My grandmother’s sister suffered from Alzheimer’s, and I remember as a child thinking it quite hilarious when she would take dirty dishes, “dry” them with a tea towel and then put them away in the cupboard as if they had been washed, forgetting the crucial step of actually washing them. That being said, I wasn’t the one that had to go through the cupboards to find the dirty plates, often with chunks of food still on them, and clean up the mess. I also wasn’t tasked with having to try and tactfully dissuade her from helping out with the dishes anymore.
But my grandmother takes the hilarity to a whole new level. Nanna’s latest annoyance is the failure of my mother to return her bicycle, which my mother borrowed when she grew out of her child bike and needed a new ride up to the high school when she was aged 12, circa 1972. The bike got many years of use. When we were young kids, mum and dad took us out on rides on the bike, which by then had a child seat fastened on the back. But it is now 2010, some 38 years after the original loan, and Nanna wants the bike back. So she can go riding. Even though she is very elderly and has troubles hobbling around the house.
Nanna subtly hints at the failure to return the bike by refusing to return anything loaned to her by my mother, saying it is payback. Whenever she sees a bicyclist, Nanna shakes her head and says “I used to have a bike like that, but Julie [my mother] took it and never gave it back.”
She meticulously tells the story of how, as a much younger woman, she took the rubber grip off the bike handle, wrote her name on a piece of paper, rolled it up, put it in the handlebars and then put the rubber grip back on.

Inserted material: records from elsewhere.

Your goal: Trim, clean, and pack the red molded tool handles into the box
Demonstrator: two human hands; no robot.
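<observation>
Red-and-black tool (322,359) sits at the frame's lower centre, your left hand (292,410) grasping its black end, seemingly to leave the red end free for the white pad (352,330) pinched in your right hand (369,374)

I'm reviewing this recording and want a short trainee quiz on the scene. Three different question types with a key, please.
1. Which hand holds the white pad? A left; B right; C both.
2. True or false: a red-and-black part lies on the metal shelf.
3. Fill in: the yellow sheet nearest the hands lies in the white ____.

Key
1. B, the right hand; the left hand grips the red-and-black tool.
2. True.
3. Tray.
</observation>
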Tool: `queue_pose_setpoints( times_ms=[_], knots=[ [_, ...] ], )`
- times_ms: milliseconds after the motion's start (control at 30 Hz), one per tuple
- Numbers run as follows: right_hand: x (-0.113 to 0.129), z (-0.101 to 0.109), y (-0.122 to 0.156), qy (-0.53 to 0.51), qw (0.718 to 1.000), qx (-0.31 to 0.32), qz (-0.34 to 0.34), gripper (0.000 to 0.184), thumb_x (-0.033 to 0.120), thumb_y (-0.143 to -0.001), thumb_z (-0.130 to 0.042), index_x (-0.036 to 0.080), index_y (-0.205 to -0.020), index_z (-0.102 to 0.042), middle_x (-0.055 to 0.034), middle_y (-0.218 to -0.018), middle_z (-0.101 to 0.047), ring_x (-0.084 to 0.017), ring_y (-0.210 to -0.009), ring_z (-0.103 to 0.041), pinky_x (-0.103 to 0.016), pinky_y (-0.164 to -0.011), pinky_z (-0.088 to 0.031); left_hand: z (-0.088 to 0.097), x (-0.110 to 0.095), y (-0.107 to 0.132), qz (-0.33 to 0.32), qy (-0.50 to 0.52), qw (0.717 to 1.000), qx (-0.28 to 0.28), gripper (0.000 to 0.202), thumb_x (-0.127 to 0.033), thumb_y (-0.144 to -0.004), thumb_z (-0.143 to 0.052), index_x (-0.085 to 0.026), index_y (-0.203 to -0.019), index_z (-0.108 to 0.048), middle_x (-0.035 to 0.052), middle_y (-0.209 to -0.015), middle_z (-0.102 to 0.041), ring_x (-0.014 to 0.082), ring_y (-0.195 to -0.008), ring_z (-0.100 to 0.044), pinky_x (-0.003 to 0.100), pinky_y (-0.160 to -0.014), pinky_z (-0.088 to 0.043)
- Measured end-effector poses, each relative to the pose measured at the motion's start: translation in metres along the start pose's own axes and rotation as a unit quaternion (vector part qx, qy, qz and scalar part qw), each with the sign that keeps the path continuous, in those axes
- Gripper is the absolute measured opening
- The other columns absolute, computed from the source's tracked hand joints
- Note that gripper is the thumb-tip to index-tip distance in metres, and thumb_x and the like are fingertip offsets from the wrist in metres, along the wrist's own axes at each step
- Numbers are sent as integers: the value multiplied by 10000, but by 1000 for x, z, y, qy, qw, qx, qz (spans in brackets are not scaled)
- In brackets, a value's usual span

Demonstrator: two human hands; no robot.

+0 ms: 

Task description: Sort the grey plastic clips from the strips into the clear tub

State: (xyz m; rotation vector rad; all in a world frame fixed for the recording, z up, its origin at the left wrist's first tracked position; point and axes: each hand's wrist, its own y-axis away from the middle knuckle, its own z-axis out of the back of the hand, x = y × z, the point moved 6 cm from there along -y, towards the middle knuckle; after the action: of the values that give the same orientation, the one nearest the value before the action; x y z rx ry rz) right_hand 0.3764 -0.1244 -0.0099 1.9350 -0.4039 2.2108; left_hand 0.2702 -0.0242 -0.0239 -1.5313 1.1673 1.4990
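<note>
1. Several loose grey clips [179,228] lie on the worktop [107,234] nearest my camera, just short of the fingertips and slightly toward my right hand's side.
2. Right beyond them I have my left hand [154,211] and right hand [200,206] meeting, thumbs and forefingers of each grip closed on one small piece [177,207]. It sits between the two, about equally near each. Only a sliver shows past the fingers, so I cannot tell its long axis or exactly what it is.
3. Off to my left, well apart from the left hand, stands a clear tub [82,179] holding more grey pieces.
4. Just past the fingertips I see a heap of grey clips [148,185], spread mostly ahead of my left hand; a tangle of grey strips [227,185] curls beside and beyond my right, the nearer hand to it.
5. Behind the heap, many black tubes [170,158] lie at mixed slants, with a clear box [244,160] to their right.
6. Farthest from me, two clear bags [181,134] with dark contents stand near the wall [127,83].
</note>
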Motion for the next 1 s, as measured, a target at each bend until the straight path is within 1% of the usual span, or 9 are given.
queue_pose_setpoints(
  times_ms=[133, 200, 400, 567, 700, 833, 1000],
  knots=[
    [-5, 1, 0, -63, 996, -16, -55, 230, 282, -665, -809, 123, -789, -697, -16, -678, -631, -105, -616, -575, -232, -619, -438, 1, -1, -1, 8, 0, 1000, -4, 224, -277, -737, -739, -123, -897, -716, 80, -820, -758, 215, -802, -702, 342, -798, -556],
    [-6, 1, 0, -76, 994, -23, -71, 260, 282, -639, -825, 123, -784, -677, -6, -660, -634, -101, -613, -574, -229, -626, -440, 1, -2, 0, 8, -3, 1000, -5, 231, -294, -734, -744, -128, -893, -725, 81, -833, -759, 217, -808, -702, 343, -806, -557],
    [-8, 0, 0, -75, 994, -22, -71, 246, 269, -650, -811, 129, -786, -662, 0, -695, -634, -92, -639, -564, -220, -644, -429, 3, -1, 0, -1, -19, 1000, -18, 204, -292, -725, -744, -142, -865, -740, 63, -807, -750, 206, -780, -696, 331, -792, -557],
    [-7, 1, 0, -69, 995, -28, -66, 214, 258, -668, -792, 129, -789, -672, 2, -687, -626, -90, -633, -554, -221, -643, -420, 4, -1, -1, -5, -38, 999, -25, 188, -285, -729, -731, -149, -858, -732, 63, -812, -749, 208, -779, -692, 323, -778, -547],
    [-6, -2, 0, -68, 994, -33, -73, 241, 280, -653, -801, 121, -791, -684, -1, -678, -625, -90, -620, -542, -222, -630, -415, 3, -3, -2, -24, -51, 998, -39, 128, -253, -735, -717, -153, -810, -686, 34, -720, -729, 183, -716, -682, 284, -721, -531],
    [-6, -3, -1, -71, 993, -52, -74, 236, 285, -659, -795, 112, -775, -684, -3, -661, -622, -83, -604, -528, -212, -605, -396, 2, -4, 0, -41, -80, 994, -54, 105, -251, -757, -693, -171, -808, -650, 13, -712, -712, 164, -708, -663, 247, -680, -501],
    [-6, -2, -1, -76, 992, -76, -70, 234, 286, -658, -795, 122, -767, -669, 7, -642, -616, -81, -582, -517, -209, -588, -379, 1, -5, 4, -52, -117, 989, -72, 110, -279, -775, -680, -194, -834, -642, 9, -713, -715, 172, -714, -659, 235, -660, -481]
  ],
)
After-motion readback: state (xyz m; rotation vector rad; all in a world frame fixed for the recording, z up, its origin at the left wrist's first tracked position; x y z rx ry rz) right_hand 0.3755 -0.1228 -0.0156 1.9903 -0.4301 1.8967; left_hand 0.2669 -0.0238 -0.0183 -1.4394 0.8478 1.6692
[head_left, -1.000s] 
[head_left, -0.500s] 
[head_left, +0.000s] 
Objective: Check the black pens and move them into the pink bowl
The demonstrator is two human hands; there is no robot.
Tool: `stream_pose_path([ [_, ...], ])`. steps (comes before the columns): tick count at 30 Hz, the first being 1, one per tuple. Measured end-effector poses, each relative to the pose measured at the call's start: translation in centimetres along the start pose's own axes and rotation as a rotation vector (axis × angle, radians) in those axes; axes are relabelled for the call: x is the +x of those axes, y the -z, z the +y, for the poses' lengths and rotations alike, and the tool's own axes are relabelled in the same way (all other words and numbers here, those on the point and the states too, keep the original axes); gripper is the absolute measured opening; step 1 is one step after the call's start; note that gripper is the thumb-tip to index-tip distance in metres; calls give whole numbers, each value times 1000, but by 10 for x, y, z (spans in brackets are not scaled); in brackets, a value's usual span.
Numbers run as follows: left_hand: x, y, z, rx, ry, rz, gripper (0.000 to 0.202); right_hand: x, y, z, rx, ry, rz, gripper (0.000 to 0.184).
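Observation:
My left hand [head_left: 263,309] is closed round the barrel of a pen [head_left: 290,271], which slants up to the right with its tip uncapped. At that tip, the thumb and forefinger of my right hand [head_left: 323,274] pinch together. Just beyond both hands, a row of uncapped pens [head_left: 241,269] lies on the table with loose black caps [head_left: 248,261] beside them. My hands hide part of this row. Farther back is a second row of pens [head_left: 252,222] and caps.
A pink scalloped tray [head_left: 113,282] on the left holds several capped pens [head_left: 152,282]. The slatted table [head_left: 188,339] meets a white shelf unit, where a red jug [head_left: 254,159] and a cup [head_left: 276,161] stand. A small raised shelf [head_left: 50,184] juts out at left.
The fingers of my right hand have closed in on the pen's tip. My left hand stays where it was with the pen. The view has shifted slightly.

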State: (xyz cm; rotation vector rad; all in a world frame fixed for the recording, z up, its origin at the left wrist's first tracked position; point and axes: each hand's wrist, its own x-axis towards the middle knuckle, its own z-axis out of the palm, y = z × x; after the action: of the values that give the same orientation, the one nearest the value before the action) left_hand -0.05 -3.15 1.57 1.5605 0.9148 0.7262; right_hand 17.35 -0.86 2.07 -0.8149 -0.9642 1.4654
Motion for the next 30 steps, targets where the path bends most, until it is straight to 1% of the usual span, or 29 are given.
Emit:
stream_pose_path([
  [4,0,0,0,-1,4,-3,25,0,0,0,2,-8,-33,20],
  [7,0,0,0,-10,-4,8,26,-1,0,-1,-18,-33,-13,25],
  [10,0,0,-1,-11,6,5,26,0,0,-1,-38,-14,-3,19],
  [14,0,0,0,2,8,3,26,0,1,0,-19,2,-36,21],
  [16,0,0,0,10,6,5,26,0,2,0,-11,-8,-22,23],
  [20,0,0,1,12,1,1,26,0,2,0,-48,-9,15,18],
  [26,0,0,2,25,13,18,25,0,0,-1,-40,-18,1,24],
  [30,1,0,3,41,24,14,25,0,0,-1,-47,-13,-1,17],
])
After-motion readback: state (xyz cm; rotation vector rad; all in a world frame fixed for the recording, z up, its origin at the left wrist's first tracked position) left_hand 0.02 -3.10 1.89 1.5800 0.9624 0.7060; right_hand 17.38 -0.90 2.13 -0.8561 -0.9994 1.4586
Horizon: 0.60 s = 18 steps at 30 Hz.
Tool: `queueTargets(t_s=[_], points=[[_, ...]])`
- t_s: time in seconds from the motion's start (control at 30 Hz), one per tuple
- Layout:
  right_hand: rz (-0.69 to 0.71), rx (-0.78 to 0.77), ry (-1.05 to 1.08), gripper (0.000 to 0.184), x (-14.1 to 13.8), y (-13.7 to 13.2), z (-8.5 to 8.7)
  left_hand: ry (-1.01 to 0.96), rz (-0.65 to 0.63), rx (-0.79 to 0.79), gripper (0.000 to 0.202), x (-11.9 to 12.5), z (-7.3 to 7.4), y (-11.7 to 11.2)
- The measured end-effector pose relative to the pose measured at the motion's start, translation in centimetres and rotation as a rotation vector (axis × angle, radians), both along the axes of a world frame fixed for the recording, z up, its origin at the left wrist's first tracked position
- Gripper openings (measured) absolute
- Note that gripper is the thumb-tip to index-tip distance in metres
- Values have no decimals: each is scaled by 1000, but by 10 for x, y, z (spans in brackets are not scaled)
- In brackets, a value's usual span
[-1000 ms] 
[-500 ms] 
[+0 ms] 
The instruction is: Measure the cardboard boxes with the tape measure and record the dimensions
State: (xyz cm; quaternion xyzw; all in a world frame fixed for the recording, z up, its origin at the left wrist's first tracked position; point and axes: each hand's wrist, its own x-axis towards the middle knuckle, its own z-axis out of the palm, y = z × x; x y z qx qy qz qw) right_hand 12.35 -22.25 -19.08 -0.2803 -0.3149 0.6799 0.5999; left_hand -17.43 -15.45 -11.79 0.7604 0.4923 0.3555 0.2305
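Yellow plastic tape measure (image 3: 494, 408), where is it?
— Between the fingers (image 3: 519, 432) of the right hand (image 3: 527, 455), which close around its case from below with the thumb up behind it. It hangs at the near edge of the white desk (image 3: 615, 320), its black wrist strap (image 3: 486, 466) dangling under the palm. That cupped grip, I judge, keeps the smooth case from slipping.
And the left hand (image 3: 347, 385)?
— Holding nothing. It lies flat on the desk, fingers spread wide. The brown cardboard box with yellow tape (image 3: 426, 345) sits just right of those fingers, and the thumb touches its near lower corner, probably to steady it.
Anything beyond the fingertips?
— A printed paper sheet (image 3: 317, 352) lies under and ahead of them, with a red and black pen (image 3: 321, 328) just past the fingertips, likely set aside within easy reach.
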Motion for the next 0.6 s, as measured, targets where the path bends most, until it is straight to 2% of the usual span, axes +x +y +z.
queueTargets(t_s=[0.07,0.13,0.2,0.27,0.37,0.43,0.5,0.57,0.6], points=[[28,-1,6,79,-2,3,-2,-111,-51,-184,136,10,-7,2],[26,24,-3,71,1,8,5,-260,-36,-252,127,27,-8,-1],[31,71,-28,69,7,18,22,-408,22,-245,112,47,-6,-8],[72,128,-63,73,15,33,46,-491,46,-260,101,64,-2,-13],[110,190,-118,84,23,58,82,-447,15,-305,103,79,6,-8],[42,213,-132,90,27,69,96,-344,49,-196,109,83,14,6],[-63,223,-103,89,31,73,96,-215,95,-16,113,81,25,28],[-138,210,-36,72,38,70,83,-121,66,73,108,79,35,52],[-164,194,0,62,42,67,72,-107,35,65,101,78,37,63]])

“My name is inside that bike. I wrote my name and put it in there so that everyone would know it was mine. Julie knows it is mine, but she won’t give it back,” Nanna angrily tells anyone who will listen.
The bicycle story has snowballed to the point that when Nanna saw the Tour de France on television, she turned to my uncle and sister and said: “I used to ride just like that! Just as fast. When I had my bike. I used to do that. But then that bloody Julie stole my bike and she won’t give it back! My name is inside the handlebars!”
My uncle, tired from hearing the same story escalated to new heights on each retelling (a family trait, I have to say…), snaps back “You weren’t in the bloody Tour de France!”
“Yes I was!” Nanna replies.
“What do you want your bloody bike back for? You couldn’t ride it!”
“Yes I could, I could still ride it! I could ride it just like them!” Nanna grumbles stubbornly while gesturing at the television. “But Julie stole it.”
In Nanna’s mind, she was a champion bike rider, up to the standards of those men who face the peaks and troughs of the French alps. Her career was only hampered by the undeniable fact that my mother took her bike to go up the high school and won’t give it back.
But despite her ability to call in a 38 year old loan, she can’t remember who the hell I am.
“So… am I your aunt?” she asks me.
“No Nan, you’re my grandmother,” I reply.
“Oh really. Grandmother. That’s lovely. Wow, I must be getting old then, you’re a grown up.”
Not too old for a spin around the block on the old two-wheeler, apparently.